Offline, in-store, mobile, website and many more; there are multiple touchpoints for customers to interact with a brand. Customers expect a positive experience across these channels. Brands are striving hard to provide a superior multi-channel customer experience. However, analyzing customer’s mindset and improving experience requires data and strong analytics capabilities.
Analytics or predictive algorithms help in tailoring customer experiences thereby increasing engagement & reach. However, omni-channel analytics is relatively complex and there might be several barriers to adoption. In this blog, we will walk you through various barriers of omni-channel analytics and suggest measures to overcome them.
According to one of the recent studies by Lewis PR only 41% of the organisations have successfully managed their omni-channel marketing campaigns with accurate analytics and measurement.
Here are 5 roadblocks that hamper brands in achieving their omni-channel analytics goals:
Lack of technological support: The success of omni-channel analytics retrospectively depends on tools for data management. Most organisations are still using non-integrated legacy technologies and tools that hamper data management and analytics. Tracking the overall conversion across multiple devices and customer journey across touchpoints requires robust data management capabilities with accurate big data tools and technologies.
Inability to refine data and gain insights: Some brands have efficiently leveraged raw data for delivering a seamless shopping experience that generates better brand recall. However, most others succumb to a heap of data sets. They generate huge volumes of data from different channels and touchpoints and fail to make them more actionable. The solution to refine data is accurate and precise data structures. With the help of advanced computing and big data management tools, it becomes easy to refine data and gain insights for data based decision making.
No unified data visualization: Many marketers lack a unified data visualization and charting to get 360 degree analytics and intelligence. Brands with unified charting and dashboarding can access the data easily, track the entire customer journey and derive real-time insights. There are various tools such as Tableau, Chart.js, Dygraphs and HighCharts which can help in omni-channel data visualization leading to better data based decision making.

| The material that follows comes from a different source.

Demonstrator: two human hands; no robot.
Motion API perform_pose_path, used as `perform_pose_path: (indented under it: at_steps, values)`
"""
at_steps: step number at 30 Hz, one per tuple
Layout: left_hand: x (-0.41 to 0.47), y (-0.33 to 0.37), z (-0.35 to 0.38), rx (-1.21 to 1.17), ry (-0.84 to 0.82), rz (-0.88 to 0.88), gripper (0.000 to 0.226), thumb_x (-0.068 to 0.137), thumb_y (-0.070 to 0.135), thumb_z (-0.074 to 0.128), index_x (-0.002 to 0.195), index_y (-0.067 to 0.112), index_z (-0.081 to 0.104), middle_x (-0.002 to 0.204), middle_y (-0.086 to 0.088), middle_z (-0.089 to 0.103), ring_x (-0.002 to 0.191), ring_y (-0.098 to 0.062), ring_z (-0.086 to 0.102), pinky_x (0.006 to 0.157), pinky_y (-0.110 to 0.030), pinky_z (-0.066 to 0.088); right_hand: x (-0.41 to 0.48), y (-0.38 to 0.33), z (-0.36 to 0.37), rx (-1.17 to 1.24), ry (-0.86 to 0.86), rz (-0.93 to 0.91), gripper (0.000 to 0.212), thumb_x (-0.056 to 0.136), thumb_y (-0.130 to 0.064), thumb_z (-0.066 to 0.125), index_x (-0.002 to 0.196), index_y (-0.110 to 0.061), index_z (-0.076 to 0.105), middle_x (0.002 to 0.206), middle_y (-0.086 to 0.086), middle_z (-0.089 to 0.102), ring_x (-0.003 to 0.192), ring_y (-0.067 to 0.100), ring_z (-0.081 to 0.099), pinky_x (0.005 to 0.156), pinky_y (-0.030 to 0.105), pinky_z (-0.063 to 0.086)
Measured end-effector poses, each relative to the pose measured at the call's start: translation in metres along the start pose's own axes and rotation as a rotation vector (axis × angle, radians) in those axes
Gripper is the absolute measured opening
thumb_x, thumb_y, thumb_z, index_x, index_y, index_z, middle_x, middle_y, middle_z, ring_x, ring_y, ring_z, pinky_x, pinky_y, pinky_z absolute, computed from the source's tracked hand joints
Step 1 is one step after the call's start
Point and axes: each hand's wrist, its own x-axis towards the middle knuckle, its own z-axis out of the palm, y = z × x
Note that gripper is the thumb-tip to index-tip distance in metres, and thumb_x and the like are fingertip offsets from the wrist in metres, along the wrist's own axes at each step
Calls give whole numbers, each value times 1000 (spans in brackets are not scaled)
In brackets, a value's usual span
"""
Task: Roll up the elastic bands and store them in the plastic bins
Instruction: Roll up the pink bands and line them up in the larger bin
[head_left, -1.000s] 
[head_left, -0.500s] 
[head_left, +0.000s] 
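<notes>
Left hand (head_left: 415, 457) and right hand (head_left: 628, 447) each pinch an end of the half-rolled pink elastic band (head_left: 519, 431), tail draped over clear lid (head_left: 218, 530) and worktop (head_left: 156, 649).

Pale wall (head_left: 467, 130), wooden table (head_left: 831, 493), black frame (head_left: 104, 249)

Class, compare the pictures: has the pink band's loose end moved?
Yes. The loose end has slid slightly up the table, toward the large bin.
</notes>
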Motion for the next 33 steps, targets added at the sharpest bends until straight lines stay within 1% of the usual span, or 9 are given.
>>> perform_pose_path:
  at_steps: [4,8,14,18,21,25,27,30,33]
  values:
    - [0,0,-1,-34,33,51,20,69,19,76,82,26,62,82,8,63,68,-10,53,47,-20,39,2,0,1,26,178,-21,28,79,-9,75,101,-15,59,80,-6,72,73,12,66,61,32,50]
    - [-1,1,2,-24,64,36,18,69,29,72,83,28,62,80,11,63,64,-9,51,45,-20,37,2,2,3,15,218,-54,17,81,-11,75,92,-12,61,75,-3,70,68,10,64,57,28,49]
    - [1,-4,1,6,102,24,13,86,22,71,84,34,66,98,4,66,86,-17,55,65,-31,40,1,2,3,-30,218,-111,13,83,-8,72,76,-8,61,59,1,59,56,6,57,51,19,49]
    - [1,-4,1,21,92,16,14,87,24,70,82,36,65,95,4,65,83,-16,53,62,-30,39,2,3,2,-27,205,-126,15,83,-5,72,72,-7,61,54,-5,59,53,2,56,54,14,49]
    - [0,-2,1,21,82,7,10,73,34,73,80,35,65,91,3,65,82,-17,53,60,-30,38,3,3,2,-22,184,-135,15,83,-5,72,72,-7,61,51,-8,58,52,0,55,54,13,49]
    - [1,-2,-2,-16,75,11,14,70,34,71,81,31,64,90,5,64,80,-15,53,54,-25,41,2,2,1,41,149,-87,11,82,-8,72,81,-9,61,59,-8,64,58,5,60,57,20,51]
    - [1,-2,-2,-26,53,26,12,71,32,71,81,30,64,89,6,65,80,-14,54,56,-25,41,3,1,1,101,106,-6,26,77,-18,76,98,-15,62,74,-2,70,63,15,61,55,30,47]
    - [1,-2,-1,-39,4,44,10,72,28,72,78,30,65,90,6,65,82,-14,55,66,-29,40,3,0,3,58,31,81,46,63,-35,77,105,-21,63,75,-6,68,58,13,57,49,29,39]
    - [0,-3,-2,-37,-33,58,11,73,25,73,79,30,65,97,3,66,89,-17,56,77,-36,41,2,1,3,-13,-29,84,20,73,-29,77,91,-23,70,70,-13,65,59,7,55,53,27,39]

Missing out on the social signals: Out of the multiple customer touchpoints where they interact, social plays a vital role and is a key enabler for most brands. Missing out on social insights can hamper the larger goal – customer experience. Understanding the brand advocates, share of voice and listening to the social signals is extremely important. Incorporating data from these insights adds a lot of value over website, instore, offline or application interactions. The omni-channel analytics ecosystem remains incomplete without social signals.
Not incorporating the feedback data: It is really great to run predictive analytics and improve customer experience basis this data. However, data sets obtained from customer journeys aren’t enough. Incorporating feedback of individual customers before crafting an omni-channel analytics dashboard and report is important. Missing out on the feedback can hamper accurate omni-channel analytics reporting. A strong feedback mechanism and technology support with crisp forms that are integrated with CRM helps device better omni-channel analytics strategies and in turn drive meaningful insights.
Cross-channel or omni-channel marketing is challenging and analyzing it is even more complex. It requires expertise in tools and technologies to formulate cross channel customer analytics strategy and disseminate the arsenal of information across various channels.